Wednesday, June 29, 2011

Year Bond Contagion As German Bobl Auction An Unsubscribed Failure


Following yesterday's very disappointing 5 Year $35 billion auction by the US Treasury, Germany followed up today with its own unsubscribed bond auction failure, after Germany sold just €4.825 billion in 5 year bonds at the 2011 low yield of 2.16%. The problem - the auction remained technically undersubscribed as the €6 billion offer only received €5.445 billion in bids. Even on a sugar coated basis, the BTC was just 1.1, a plunge from the 1.9s seen recently. But such is life without the backstop of Primary Dealers who buy up everything there is, until they themselves are no longer able to flip the shell game. From Dow Jones: "The Bundesbank said all bids at the lowest price were accepted and it satisfied all the non-competitive bids at the weighted average price. The amount retained for market-tending purposes was about EUR1.175 billion, bringing the total issue size to EUR6 billion, as previously announced." Bottom line, with the pristine economy of Germany unable to sell bonds, what does that mean for the US and the rest of the insolvent "developed" world?

Full details:
 
Issue five-year bobl
Coupon 2.75%
Maturity April 8, 2016
Amount on offer 6 bln
Bids received 5.445 bln
Bids accepted 4.825 bln
Bid-to-cover ratio 1.1 (1.9)
Average yield 2.16% (2.45%)
Average price 102.63 (101.35)
Minimum price 102.60 (101.34)
Settlement date July 1, 2011

And some expert responses to the auction per Reuters:

ALESSANDRO GIANSANTI, RATE STRATEGIST, ING, AMSTERDAM

"It is not so great. In terms of bid-to-cover it was not successful. The five-year had outperformed the 2- and 10-year as the market started to reduce expectations of (European Central Bank interest rate hikes). Yesterday we had a great selloff in the five year because of comments from (ECB President Jean-Claude) Trichet."

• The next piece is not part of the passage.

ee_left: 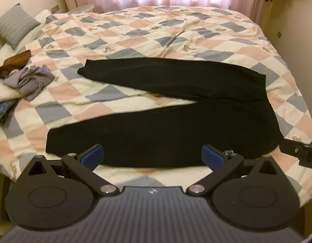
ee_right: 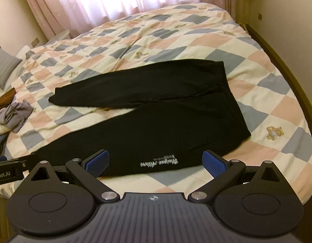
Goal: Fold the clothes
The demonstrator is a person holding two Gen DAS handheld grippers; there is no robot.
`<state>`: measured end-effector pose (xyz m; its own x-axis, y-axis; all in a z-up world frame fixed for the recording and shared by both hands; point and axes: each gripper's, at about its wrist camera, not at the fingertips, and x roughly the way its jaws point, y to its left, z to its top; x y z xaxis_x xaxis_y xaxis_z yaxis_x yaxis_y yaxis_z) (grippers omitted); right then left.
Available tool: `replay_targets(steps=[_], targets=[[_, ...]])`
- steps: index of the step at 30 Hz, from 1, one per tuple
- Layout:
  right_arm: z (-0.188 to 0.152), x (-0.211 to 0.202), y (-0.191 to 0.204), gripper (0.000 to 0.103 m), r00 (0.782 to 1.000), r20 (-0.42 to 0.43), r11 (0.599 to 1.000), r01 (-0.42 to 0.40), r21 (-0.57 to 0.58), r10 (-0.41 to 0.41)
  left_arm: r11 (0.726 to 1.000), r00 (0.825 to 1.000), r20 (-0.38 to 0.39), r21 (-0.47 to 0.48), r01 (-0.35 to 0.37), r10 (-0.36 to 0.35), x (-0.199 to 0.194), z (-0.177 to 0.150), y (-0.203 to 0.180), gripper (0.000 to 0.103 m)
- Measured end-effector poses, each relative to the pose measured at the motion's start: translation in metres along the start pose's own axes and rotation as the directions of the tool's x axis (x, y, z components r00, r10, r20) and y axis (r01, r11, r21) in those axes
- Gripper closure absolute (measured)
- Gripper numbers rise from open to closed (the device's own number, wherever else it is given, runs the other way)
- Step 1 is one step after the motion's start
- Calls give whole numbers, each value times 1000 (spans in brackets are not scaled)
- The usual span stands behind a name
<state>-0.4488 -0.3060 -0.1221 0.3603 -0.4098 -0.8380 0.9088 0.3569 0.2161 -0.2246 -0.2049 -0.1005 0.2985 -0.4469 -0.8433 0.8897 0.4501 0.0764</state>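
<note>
Two spread-fingered grippers (ee_left: 152, 155) (ee_right: 156, 161) hover beside black trousers (ee_left: 176, 121), legs pointing left.

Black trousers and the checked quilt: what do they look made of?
Black trousers: soft matte knit, probably jersey or fleece; they lie limp, no sheen, with a white printed logo near the close edge. Checked quilt: matte woven cotton by the look, lightly padded, creased, with embroidered bear motifs.

One pair of black fabric trousers (ee_left: 176, 121), one grey striped cushion (ee_left: 14, 25), one heap of crumpled mixed-colour clothes (ee_left: 20, 81), one checked pastel quilt (ee_left: 135, 32).
</note>
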Motion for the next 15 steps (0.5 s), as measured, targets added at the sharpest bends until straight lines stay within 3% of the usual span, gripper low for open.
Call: replay_targets(steps=[6,10,15], targets=[[13,23,10,2,998,23,995,62,82,-64,998,1000,19,59,21,-22,36,37,34,1],[12,41,5,2,993,-1,980,117,162,-119,989,997,-40,132,70,-65,71,51,46,1],[5,74,-2,2,978,-101,959,200,203,-182,982,985,-134,138,125,-107,125,52,57,1]])
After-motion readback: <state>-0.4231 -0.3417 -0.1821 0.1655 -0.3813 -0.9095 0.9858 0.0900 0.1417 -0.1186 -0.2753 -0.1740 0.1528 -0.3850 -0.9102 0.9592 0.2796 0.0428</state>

"The fact that bid-to-cover was lower is mainly related to the change in sentiment on the periphery and expectations on the Greek vote and because the market starts to reprice interest rates after Trichet's comments."

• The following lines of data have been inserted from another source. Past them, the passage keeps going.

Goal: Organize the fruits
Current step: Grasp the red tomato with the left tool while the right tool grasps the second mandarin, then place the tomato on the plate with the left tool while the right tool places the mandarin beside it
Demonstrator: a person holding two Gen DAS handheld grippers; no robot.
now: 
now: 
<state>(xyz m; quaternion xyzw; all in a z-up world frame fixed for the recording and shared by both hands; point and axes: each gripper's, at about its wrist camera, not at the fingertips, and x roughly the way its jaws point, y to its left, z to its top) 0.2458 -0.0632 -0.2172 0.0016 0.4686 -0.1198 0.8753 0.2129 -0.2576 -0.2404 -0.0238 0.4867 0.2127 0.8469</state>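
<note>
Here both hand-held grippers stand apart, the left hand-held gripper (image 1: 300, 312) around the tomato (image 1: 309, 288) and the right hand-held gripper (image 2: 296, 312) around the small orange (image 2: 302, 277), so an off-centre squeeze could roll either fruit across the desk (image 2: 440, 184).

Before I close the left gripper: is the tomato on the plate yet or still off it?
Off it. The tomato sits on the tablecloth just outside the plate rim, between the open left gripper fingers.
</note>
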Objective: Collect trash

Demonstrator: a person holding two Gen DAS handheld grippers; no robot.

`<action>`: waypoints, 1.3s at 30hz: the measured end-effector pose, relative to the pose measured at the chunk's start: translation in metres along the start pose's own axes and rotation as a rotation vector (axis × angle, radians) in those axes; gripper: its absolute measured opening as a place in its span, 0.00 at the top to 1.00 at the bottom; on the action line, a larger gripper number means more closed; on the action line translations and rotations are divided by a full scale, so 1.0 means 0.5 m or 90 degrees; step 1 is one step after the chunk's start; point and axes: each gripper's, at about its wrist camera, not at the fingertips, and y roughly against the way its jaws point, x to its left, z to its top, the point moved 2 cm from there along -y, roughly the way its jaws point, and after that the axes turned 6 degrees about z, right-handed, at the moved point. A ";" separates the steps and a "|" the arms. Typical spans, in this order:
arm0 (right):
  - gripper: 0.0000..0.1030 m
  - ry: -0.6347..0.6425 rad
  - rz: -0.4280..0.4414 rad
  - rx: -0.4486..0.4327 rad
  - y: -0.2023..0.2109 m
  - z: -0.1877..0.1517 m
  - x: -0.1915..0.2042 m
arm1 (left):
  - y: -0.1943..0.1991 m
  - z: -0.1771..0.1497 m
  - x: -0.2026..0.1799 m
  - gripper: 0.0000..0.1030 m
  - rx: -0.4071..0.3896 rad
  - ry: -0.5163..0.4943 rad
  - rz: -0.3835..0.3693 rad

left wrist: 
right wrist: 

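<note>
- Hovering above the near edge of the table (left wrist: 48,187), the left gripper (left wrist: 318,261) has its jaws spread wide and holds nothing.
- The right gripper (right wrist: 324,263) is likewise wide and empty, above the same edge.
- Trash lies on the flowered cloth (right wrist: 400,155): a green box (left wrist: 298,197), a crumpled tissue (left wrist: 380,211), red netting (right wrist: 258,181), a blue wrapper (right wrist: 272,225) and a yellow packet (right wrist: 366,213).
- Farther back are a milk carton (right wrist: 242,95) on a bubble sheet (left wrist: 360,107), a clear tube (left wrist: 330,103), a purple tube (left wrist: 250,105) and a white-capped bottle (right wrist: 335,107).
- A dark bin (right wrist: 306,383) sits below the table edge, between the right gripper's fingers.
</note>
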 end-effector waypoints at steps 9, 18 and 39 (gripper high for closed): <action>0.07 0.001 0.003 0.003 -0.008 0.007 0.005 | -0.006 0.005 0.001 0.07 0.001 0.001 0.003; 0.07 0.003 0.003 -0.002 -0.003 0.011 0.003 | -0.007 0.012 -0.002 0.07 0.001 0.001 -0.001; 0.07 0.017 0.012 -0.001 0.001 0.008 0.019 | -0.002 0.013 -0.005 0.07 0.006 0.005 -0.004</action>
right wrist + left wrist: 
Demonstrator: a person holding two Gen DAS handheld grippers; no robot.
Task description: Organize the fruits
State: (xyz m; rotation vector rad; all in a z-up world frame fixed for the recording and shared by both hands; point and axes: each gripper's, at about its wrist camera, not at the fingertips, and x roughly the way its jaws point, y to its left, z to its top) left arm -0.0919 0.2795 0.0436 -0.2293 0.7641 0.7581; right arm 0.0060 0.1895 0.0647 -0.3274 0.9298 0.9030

"Nothing bad for Germany, but the market is starting to become bearish on the five-year."

PETER CHATWELL, RATE STRATEGIST, CREDIT AGRICOLE, CIB

"Obl auction technically uncovered with bids totalling 5.45 billion euros in a 6 billion euro issue. A large tail also. Of course this was difficult paper to sell in a bearish session, but this auction is worse than expected, as was last night's 5-year U.S. Treasury auction. With a longer term view, weak core 5-year auctions are a good indication that the rally in core paper has run its course."

CHIARA CREMONESI, RATES STRATEGIST, UNICREDIT, LONDON

"The auction is technically uncovered...(The bid/cover ratio) is in sharp contrast with the previous trend at the Obl auction, when cover ratio was on average 1.9 times. This might be due to the fact that the 5-year area on the German curve is trading very expensive, and also in absolute yields terms is not very attractive -- lowest yield since the January auction. Even after considering this fact I was still expecting a better result anyway, given that 24 billion euros of redemptions from Germany were also supporting the auction."